Gross written premiums (GWP) within GI increased by 13% to $9.3bn. North America commercial lines expanded its net written premiums (NWP) by 18%, to $2.6bn, while its international commercial lines division wrote $2.1bn in net premium, 15% higher than the year before. NA personal lines NWP was up by 11% to $429mn, though international personal lines NWP fell 3% to $1.5bn.

Net investment income in the GI unit fell 6%. AIG said the downturn came from lower returns from fair value option equity and fixed income securities, partially offset by strong alternative investment income from private equity.

AIG’s president and CEO Peter Zaffino hailed the insurer’s momentum and execution on its strategic priorities, saying the carrier had generated “outstanding financial results”, while also noting progress the company had made on its AIG 200 operational efficiency initiative.

“Against the backdrop of a very active cat season and the ongoing global pandemic, AIG colleagues demonstrated continued resilience and are performing at a high level delivering value to our stakeholders and excellence in all that we do,” CEO Peter Zaffino said.

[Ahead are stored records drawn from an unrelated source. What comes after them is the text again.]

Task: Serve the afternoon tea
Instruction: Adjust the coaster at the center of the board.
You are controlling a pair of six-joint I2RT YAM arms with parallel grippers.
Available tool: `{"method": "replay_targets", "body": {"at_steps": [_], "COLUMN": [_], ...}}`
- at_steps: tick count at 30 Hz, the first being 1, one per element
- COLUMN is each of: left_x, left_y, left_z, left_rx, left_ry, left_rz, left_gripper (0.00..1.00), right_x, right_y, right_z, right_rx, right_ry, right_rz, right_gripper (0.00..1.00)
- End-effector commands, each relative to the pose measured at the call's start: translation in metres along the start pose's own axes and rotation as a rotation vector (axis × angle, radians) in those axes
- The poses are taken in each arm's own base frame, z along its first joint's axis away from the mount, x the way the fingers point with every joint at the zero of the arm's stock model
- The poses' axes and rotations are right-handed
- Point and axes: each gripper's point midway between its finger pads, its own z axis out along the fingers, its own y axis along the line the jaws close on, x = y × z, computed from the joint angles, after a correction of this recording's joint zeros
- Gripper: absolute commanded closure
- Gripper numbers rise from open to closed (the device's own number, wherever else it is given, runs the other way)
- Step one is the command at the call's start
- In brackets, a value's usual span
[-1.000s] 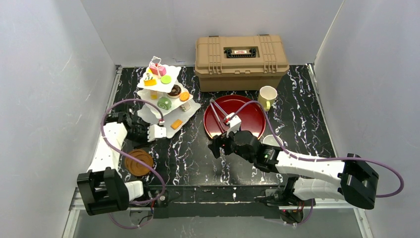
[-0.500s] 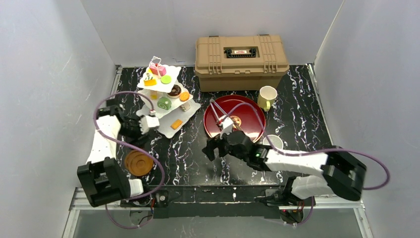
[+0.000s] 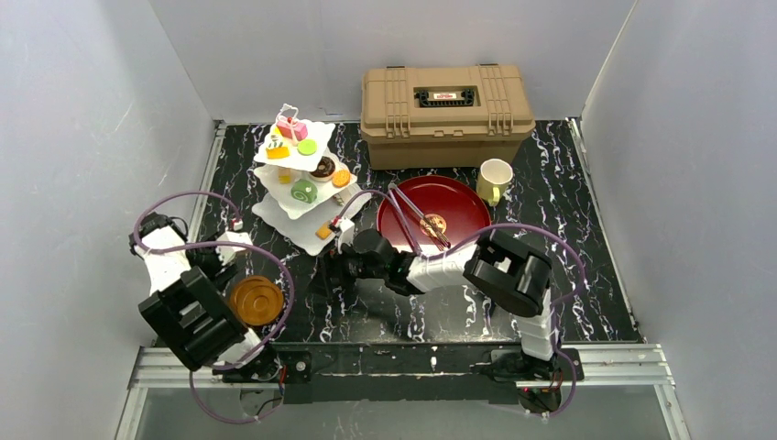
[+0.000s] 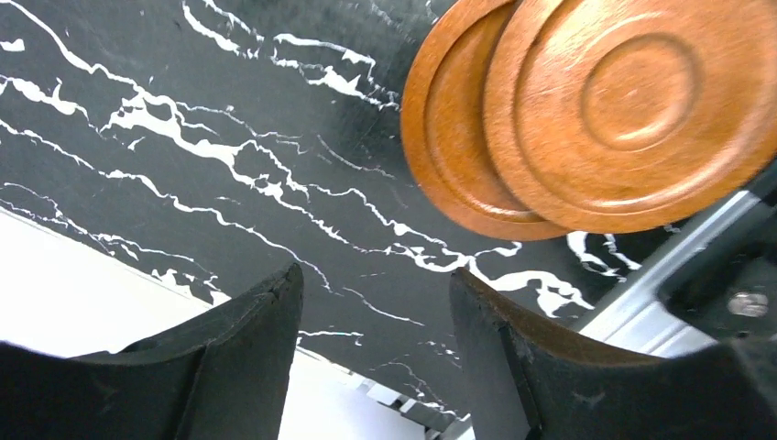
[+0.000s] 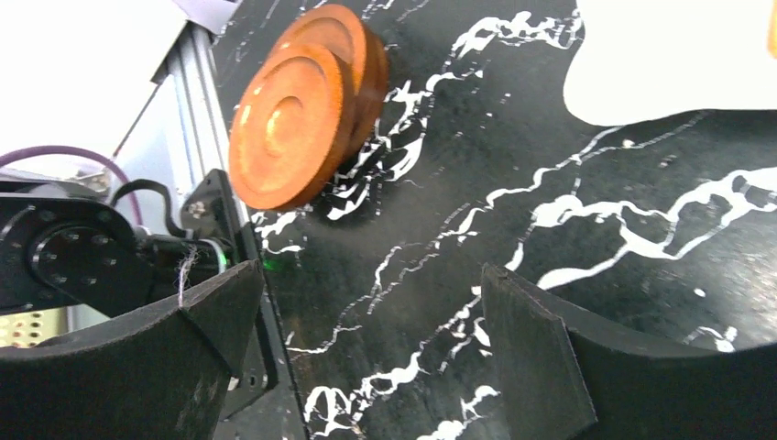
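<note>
The white three-tier stand (image 3: pixel 275 209) at the back left carries several toy pastries, among them a pink cake (image 3: pixel 293 129) and a green roll (image 3: pixel 304 191). Two brown coasters (image 3: pixel 256 301) lie stacked near the front left edge, also seen in the left wrist view (image 4: pixel 596 119) and the right wrist view (image 5: pixel 302 119). My left gripper (image 3: pixel 224 266) (image 4: pixel 376 302) hovers open and empty just left of them. My right gripper (image 3: pixel 322 275) (image 5: pixel 371 302) is open and empty a little to their right. A cream-yellow mug (image 3: pixel 495 179) stands at the back right.
A dark red round tray (image 3: pixel 463 206) in the middle holds tongs and a small brown pastry (image 3: pixel 435 222). The tan case (image 3: pixel 446 101) sits at the back. The right arm stretches leftwards across the table's front half. The stand's bottom tier (image 5: pixel 678 55) lies beyond the right fingers.
The left gripper drew back from the stand toward the front left and opened. The right arm swung left from the tray toward the coasters, still open.
</note>
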Motion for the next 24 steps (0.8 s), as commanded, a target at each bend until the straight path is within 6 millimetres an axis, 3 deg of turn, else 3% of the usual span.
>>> {"method": "replay_targets", "body": {"at_steps": [1,7,15,18,24], "left_x": [0.017,0.007,-0.018,-0.036,-0.067], "left_y": [0.006,-0.015,-0.022,-0.030,-0.051], "left_z": [0.016,0.056,0.071,0.075,0.085], "left_rx": [-0.031,-0.042,0.028,0.080,0.147], "left_ry": [0.030,-0.026,-0.062,-0.076,-0.103], "left_rz": [0.103,0.189,0.160,0.179,0.205], "left_gripper": [0.43,0.41,0.47,0.48,0.48], "right_x": [-0.034,-0.048,-0.077,-0.069,-0.032], "right_y": [0.036,0.020,-0.015,-0.019,-0.021], "right_z": [0.006,-0.021,-0.070,-0.072,-0.069], "right_rx": [-0.129,-0.041,0.050,0.057,0.001], "right_ry": [-0.085,-0.159,-0.268,-0.247,-0.150], "right_rz": [0.008,0.000,0.068,0.075,0.113], "right_gripper": [0.03,0.02,0.02,0.02,0.02]}}
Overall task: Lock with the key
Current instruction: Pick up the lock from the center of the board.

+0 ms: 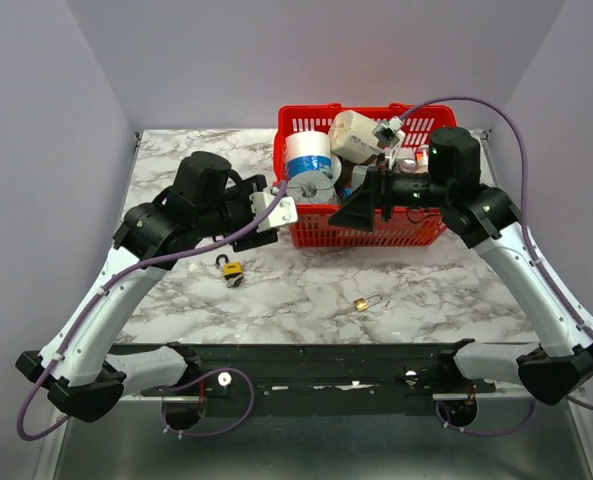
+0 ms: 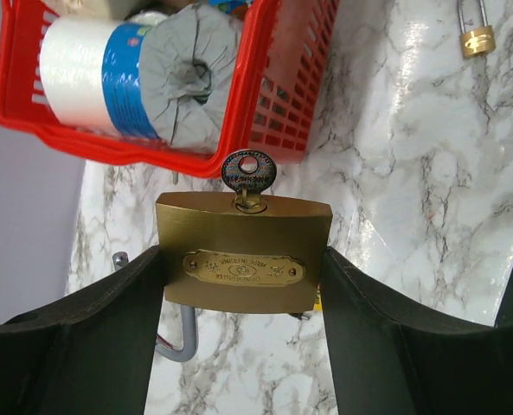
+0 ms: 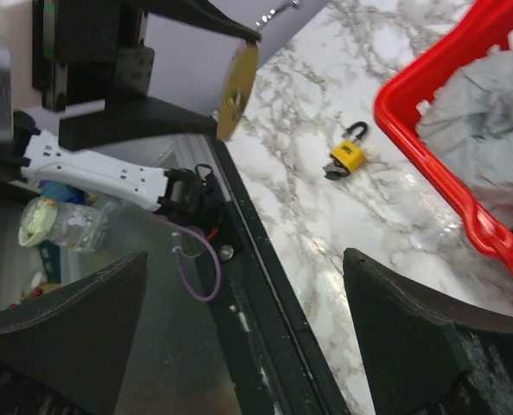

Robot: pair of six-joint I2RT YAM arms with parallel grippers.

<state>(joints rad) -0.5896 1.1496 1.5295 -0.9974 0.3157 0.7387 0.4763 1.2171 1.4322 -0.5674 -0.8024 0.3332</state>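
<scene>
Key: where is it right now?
Left wrist view: the key sits in the keyhole of the brass padlock gripped by the left claw, close to the red basket rim.

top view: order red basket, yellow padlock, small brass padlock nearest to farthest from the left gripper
Left gripper, holding the large brass padlock:
1. red basket, right beside it
2. yellow padlock, on the table toward the bases, slightly left
3. small brass padlock, on the table farther right

The key (image 2: 248, 175) sits in the padlock (image 2: 243, 264), left of the basket (image 1: 361, 238) at the table's (image 1: 456, 300) far edge; a small lock (image 1: 232, 268) lies before them.
</scene>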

“General insurance delivered very strong results demonstrating the underwriting discipline now embedded in our culture and the benefits of our volatility reduction efforts through a well-articulated risk appetite and reinsurance program that performed well,” he added.

Zaffino told an audience at a fireside chat for Aon’s virtual reinsurance renewal series that establishing a “strong underwriting culture” had been key to the insurer’s turnaround.

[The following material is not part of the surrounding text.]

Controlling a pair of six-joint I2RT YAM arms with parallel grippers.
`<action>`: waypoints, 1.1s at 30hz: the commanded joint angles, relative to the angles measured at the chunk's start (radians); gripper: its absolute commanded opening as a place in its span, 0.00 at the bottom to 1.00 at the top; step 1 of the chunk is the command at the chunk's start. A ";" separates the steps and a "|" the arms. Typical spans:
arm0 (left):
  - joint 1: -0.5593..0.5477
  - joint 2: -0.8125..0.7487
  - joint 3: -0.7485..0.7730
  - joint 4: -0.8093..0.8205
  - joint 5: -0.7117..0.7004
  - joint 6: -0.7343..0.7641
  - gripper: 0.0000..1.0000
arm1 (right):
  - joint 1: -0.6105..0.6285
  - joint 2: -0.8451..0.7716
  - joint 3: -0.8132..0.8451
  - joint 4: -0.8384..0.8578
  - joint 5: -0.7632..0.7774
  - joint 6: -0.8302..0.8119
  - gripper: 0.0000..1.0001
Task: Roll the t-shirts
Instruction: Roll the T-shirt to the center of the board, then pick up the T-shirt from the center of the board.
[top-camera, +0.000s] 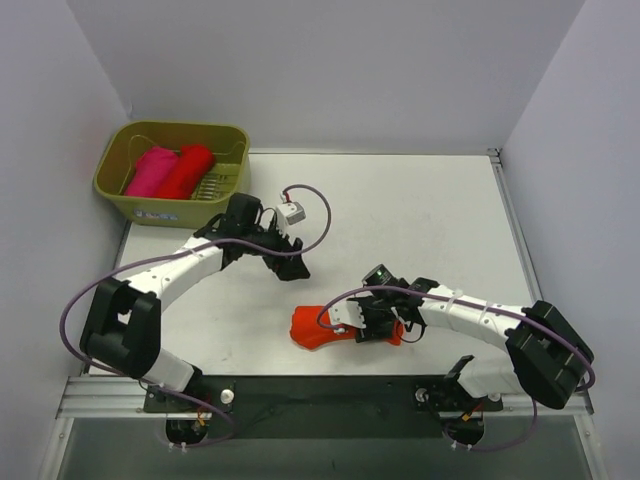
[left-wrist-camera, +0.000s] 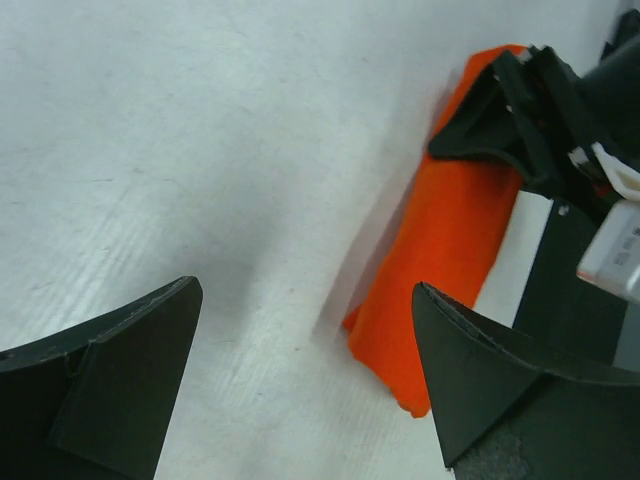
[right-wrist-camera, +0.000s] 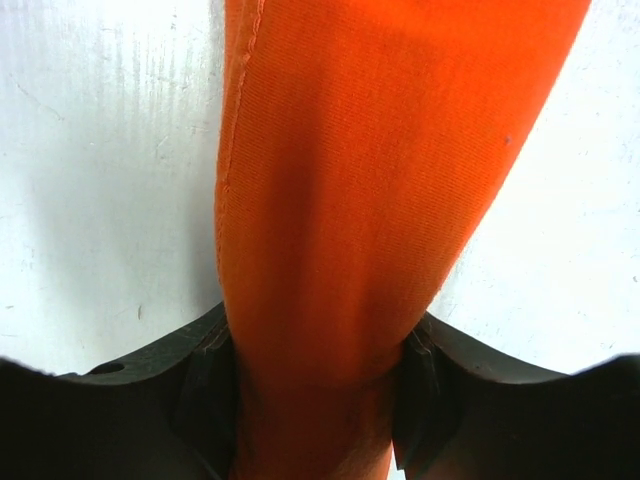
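Note:
An orange-red t-shirt (top-camera: 315, 328), rolled into a short bundle, lies on the white table near the front edge. My right gripper (top-camera: 372, 325) is shut on its right end. In the right wrist view the cloth (right-wrist-camera: 370, 180) fills the gap between both fingers of the right gripper (right-wrist-camera: 315, 350). My left gripper (top-camera: 290, 262) hangs open a little behind and left of the roll, holding nothing. The left wrist view has the left gripper (left-wrist-camera: 306, 290) over bare table, with the roll (left-wrist-camera: 445, 240) to its right. A magenta t-shirt (top-camera: 150, 172) and a deeper red t-shirt (top-camera: 188, 172) lie rolled in the basket.
An olive-green plastic basket (top-camera: 108, 182) stands at the back left corner against the wall. White walls close in the table on the left, back and right. The black front rail (top-camera: 320, 390) carries both arm bases.

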 joint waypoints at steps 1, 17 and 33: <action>-0.063 -0.044 -0.116 0.190 0.117 -0.031 0.97 | -0.003 0.045 -0.047 -0.011 0.081 -0.026 0.49; -0.348 -0.008 -0.455 0.888 0.003 -0.066 0.97 | -0.032 0.040 -0.035 0.009 0.043 0.028 0.52; -0.481 0.081 -0.480 0.916 -0.158 0.204 0.97 | -0.032 0.032 -0.041 0.007 0.033 0.042 0.51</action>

“AIG’s performance in the third quarter and through the first nine months of the year validates the strategy we have been executing on over the last few years,” Zaffino added.

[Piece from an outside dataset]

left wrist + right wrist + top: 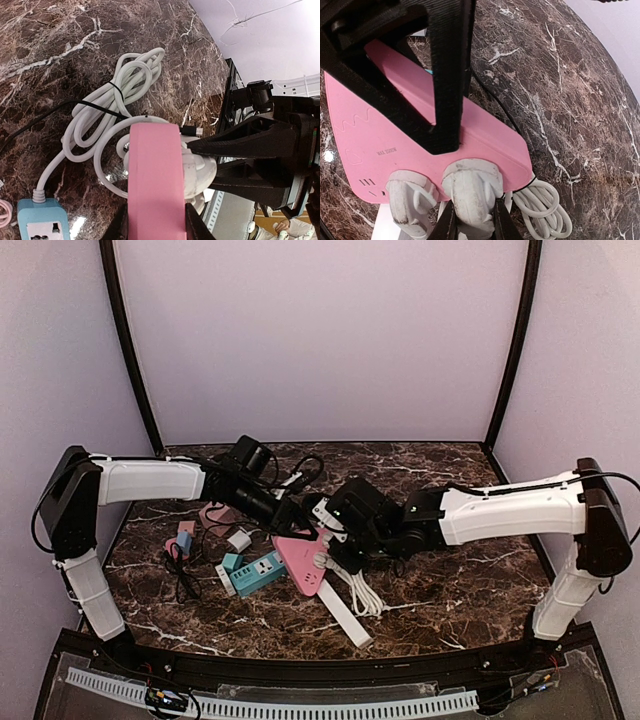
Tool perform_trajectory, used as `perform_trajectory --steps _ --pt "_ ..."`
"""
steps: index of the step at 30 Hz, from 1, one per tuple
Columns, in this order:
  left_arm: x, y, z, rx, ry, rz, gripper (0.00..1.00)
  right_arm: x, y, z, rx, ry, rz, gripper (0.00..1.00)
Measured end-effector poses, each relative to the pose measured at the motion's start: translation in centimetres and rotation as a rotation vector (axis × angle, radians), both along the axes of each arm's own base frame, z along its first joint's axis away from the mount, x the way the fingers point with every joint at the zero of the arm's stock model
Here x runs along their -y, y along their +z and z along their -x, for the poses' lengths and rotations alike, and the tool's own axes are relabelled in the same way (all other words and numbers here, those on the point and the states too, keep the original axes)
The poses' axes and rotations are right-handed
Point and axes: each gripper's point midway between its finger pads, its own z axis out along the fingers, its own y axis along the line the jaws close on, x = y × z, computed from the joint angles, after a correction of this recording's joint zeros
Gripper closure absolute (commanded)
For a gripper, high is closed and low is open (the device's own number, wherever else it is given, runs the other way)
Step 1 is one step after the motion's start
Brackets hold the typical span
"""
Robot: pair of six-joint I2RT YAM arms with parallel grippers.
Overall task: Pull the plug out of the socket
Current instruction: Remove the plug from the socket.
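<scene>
A pink power strip (298, 558) lies mid-table with two white plugs in its face. My left gripper (296, 530) is shut on the strip's two long sides; in the left wrist view the strip (152, 175) fills the space between the fingers of that gripper (156, 226). My right gripper (336, 552) is shut on one white plug (470, 190), its tips (472, 222) on either side of the plug body. The plug sits seated in the strip (395, 135). A second white plug (412, 200) sits beside it. The gripped plug also shows in the left wrist view (197, 172).
A teal power strip (255, 573) lies left of the pink one, and a white strip (345, 612) in front of it. A coiled white cable (366, 592) lies under the right gripper. Small pink and white adapters (215, 515) and a black cable (180, 575) lie at the left.
</scene>
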Motion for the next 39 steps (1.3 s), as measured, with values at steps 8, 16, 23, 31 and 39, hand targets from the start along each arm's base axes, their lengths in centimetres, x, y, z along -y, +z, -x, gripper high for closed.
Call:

“We have vastly improved the quality of our portfolio by delivering superior risk solutions, we continue to embed operational excellence across the organization,” he continued, while also noting the milestones the company has reached in separating its life and retirement business from its P&C operations.

“AIG is well on its way to becoming a top performing company that delivers sustainable profitable growth over the long-term,” he concluded.